* _ASSIGNMENT_
Sift the listing for lines that hold the string "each" and pull them out.

* _AVAILABLE RECORDS_

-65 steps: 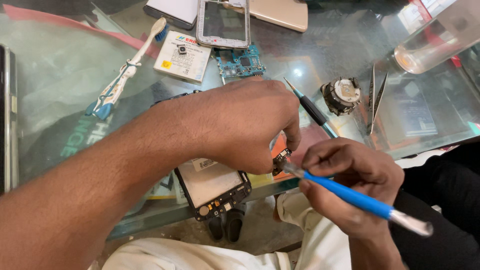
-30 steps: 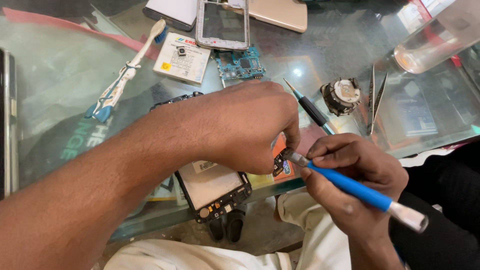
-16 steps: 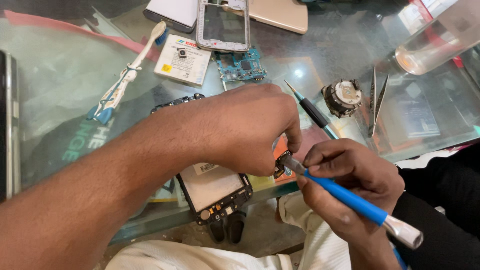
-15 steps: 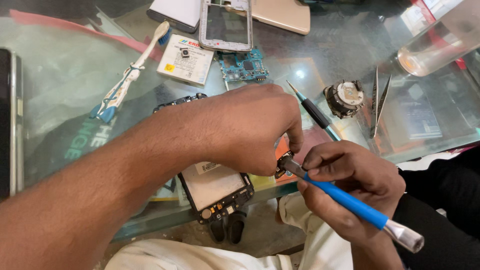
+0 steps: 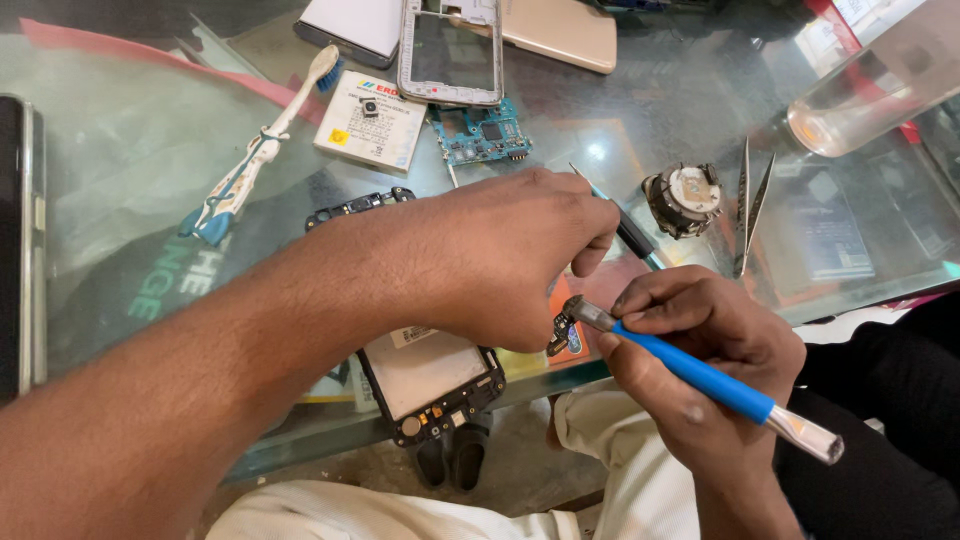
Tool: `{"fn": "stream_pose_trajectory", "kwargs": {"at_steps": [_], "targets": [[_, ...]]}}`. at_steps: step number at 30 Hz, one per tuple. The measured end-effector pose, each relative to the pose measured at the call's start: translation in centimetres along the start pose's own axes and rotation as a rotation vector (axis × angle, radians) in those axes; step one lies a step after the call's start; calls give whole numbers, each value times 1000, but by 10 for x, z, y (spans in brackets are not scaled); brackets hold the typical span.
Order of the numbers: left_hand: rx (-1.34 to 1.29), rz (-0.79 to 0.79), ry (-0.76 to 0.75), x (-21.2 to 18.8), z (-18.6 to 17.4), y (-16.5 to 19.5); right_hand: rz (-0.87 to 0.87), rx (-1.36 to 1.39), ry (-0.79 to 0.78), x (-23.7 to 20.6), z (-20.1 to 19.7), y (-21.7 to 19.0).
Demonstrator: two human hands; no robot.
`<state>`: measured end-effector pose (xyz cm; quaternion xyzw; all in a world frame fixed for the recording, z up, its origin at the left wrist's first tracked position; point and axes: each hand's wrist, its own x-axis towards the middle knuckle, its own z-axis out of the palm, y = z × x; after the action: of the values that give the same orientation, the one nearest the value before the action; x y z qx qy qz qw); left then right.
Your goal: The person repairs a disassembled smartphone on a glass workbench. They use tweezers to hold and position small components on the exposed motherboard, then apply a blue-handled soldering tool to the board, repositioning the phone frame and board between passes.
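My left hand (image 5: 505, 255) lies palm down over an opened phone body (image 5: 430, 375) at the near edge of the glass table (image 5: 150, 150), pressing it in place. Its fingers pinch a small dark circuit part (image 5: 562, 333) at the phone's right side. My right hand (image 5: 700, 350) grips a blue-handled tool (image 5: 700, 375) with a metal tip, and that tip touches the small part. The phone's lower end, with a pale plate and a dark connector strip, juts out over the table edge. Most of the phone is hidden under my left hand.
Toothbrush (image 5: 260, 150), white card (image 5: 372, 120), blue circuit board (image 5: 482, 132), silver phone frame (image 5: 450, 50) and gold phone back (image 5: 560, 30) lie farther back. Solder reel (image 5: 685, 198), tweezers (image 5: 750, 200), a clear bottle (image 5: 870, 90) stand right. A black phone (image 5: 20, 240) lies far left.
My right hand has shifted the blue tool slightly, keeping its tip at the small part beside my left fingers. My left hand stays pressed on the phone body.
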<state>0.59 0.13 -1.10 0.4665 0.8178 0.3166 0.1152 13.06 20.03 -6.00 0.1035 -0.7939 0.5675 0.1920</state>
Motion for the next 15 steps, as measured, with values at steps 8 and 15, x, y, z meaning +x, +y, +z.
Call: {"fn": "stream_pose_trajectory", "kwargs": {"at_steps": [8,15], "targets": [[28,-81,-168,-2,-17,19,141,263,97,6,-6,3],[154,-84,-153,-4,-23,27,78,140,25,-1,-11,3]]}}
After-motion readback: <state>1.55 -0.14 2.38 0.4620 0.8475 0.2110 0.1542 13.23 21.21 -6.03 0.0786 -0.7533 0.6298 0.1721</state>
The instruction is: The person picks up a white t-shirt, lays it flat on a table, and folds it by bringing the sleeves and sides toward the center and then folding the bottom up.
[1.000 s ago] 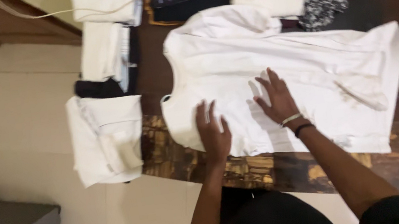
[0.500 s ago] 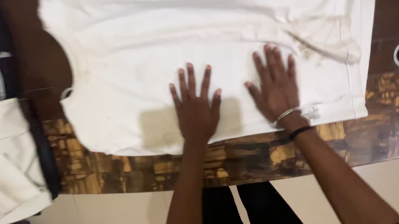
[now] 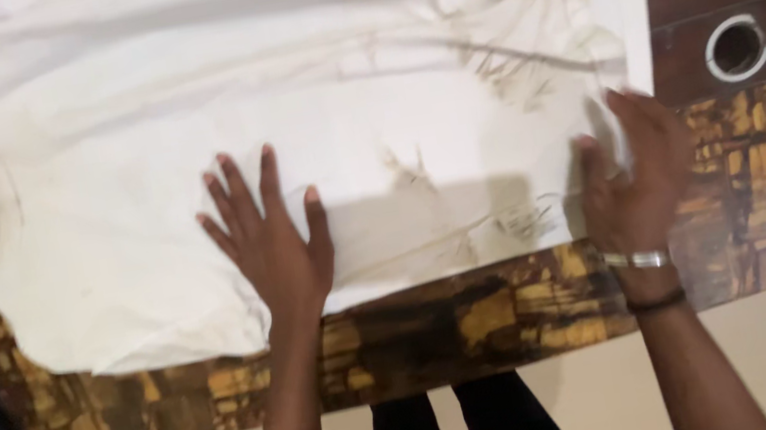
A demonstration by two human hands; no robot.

* _OUTPUT OF THE EXERCISE_
Tool: `{"fn": "stream_pose_trajectory", "kwargs": {"at_steps": [_], "targets": [[_, ...]]}}`. at_steps: step number at 30 Hz, one per tuple. The measured end-effector pose, each relative to the pose measured at the call's start: translation in centimetres along the start pose's own axes and rotation as a rotation vector (axis × angle, radians) in those axes; step one lies a step after the call's start; calls give whole numbers, each value times 1000, but by 10 for x, z, y (spans in brackets are not scaled); brackets hold the typical span.
`<state>`: measured end-effector pose (xyz cm; quaternion xyzw; all in a world frame fixed for the recording, z up, its origin at the left wrist's first tracked position; point and axes: each hand's wrist, its own x-axis towards the middle knuckle, its own z-axis out of the palm, y = z × x; after the action: of the values that give the same orientation, the one nearest the value before the action; x y z qx qy qz qw); left then right.

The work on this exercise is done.